Response to the University of Cape Town’s Health Science Students Council

The response of the Health Sciences Students Council (HSSC) at the University of Cape Town to my article about bullying in the MBChB III class provides grist for my mill.

The members of the HSSC “reject the notion that black students are ‘cry-bullies’ for calling out people who victimize and discriminate against them”. I too would reject that notion if they really were victimized and discriminated against. However, my article provided evidence to show that at least some of the purported instances of victimization and discrimination were nothing of the kind. It is noteworthy that the HSSC provides no evidence to counter my claims or to support their own. They are content with bald assertion of their own preconceived idea.

The HSSC claims that the article “is based on the experiences of just two non-black students”. That claim is false. First, if they had read the article properly, they would have noticed that one of the two students to whom they referred has denied that he is “white”. Does the HSSC claim to know better? Is it the arbiter of people’s own (racial) identities?

Second, my article drew on comprehensive screenshots of comments by many students (“black” and “non-black”), corroborated reports of what transpired in some classes, and on what occurred in the “emergency” class meeting. The vast majority of those who spoke at the latter identified themselves as “black”, and their experiences and words were quoted, often verbatim.

The HSSC claims that “[n]ot all interactions between these groups of students are accounted for in the article” but they do not fill in any of the purported gaps. If they had done so with the sort of detail I provided, we could have evaluated those claims too.

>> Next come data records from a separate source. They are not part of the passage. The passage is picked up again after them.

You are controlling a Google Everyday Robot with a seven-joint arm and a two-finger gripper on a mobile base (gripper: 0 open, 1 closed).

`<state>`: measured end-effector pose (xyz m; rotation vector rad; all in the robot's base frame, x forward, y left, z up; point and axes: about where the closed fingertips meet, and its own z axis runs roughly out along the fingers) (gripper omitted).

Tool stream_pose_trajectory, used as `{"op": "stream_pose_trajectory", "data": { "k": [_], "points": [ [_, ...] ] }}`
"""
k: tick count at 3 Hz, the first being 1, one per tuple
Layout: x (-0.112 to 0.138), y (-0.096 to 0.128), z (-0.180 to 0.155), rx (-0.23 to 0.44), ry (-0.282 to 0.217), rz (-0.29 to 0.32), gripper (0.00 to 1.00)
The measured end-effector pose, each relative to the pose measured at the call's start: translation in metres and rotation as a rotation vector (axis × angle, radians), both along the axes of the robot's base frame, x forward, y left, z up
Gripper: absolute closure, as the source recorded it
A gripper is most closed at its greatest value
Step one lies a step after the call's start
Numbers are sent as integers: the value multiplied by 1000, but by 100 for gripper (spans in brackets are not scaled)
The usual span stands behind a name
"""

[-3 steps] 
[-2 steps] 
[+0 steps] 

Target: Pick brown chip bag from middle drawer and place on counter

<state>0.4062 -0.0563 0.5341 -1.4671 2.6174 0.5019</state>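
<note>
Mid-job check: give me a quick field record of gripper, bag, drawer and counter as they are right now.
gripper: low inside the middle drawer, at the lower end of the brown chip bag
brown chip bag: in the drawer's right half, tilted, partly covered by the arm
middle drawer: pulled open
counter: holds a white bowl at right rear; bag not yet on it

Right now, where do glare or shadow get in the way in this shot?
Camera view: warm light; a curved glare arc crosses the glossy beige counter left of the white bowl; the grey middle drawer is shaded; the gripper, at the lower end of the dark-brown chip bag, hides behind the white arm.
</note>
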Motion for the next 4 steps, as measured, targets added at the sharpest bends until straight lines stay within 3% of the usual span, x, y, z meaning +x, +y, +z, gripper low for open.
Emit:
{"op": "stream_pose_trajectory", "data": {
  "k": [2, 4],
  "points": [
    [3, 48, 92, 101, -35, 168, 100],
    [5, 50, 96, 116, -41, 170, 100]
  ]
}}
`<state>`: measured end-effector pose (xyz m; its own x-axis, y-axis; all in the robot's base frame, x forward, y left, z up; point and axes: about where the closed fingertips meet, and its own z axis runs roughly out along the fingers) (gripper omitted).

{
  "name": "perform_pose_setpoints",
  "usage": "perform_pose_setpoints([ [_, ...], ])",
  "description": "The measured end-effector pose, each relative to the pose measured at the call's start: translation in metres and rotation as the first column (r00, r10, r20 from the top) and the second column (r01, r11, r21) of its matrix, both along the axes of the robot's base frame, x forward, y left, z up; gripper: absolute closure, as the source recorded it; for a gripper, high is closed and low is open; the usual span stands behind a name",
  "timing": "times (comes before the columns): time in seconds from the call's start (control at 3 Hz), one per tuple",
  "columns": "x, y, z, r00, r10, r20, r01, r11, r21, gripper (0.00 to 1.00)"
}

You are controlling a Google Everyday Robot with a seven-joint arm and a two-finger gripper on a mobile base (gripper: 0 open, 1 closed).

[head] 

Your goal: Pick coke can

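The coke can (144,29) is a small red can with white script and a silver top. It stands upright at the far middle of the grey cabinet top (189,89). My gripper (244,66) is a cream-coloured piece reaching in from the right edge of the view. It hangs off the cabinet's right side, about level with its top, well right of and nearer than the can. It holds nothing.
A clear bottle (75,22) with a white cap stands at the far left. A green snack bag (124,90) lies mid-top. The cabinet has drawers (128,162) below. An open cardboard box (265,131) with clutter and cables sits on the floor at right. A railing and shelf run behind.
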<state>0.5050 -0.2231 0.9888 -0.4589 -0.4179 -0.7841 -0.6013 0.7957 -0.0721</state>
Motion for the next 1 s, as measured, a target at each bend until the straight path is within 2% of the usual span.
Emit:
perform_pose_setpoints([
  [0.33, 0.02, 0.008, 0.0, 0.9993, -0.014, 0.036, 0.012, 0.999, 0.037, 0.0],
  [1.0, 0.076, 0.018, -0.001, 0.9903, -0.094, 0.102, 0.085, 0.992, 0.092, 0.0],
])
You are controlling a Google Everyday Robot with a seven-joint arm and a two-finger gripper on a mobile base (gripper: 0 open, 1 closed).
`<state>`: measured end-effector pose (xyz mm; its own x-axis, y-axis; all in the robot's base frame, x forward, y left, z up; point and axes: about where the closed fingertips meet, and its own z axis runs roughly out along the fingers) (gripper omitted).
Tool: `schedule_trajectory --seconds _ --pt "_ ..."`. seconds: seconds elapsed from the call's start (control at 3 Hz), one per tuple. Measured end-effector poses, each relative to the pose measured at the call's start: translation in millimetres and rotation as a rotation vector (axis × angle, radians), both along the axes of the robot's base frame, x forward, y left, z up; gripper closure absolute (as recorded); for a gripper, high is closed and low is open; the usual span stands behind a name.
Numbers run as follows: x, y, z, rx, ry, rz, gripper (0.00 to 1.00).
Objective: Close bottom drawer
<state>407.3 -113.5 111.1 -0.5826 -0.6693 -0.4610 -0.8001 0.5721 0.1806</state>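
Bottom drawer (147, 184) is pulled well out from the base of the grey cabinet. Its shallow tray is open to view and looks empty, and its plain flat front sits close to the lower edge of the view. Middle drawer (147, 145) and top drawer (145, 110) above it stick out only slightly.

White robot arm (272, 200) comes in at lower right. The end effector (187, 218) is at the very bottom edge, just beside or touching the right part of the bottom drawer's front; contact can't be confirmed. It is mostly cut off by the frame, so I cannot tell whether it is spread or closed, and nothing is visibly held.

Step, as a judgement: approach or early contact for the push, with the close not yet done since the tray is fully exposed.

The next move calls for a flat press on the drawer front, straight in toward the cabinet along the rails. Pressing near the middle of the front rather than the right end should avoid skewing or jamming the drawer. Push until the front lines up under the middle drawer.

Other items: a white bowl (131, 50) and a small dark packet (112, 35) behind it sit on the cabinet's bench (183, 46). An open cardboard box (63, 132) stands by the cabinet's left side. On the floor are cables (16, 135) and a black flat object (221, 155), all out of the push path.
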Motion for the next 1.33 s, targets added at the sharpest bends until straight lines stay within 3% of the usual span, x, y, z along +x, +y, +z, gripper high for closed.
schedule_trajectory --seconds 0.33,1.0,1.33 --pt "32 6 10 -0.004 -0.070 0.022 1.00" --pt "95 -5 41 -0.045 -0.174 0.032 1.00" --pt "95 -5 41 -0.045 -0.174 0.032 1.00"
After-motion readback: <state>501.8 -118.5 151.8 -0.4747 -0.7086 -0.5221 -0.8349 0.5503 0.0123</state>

The HSSC believes that my “article is deepening the divide among students”. This is an HSSC that was silent on the bullying that took place in the class meeting on which I reported. There was apparently no concern then or before about divisions in the class. It thus rings hollow when they say that they “recognize the need to have a safe space for all students to voice their opinions without being silenced and our role as the HSSC in creating that space”.

The same goes for its request for “an official public response to the article” from the Faculty of Health Sciences Deanery. The HSSC sought no response from the Deanery to the bullying of a few students, but it seeks an official response to a public reporting of that bullying.

The HSSC response is also dripping with the usual “woke” slogans. For example, they say that “gas-lighting opinions from teaching staff have the potential to create a hostile learning environment for students who have to interact with those lecturers”. Like the cry-bullies they are defending, they either don’t know what “gas-lighting” is, or they cynically wield that charge to silence alternative views. It is not “gas-lighting” to provide a reasoned argument against an assertion. If it were, then the same would apply, a fortiori, to unreasoned responses to reasoned arguments, in which case they would be “gas-lighting” me.

Finally, they provide a “trigger warning” before the link to my article. Evidently the HSSC believes that their fellow students are so delicate that they require a trigger warning before reading an argument for a conclusion with which they might disagree. That is yet more evidence of the narrow-minded climate that currently prevails in the University.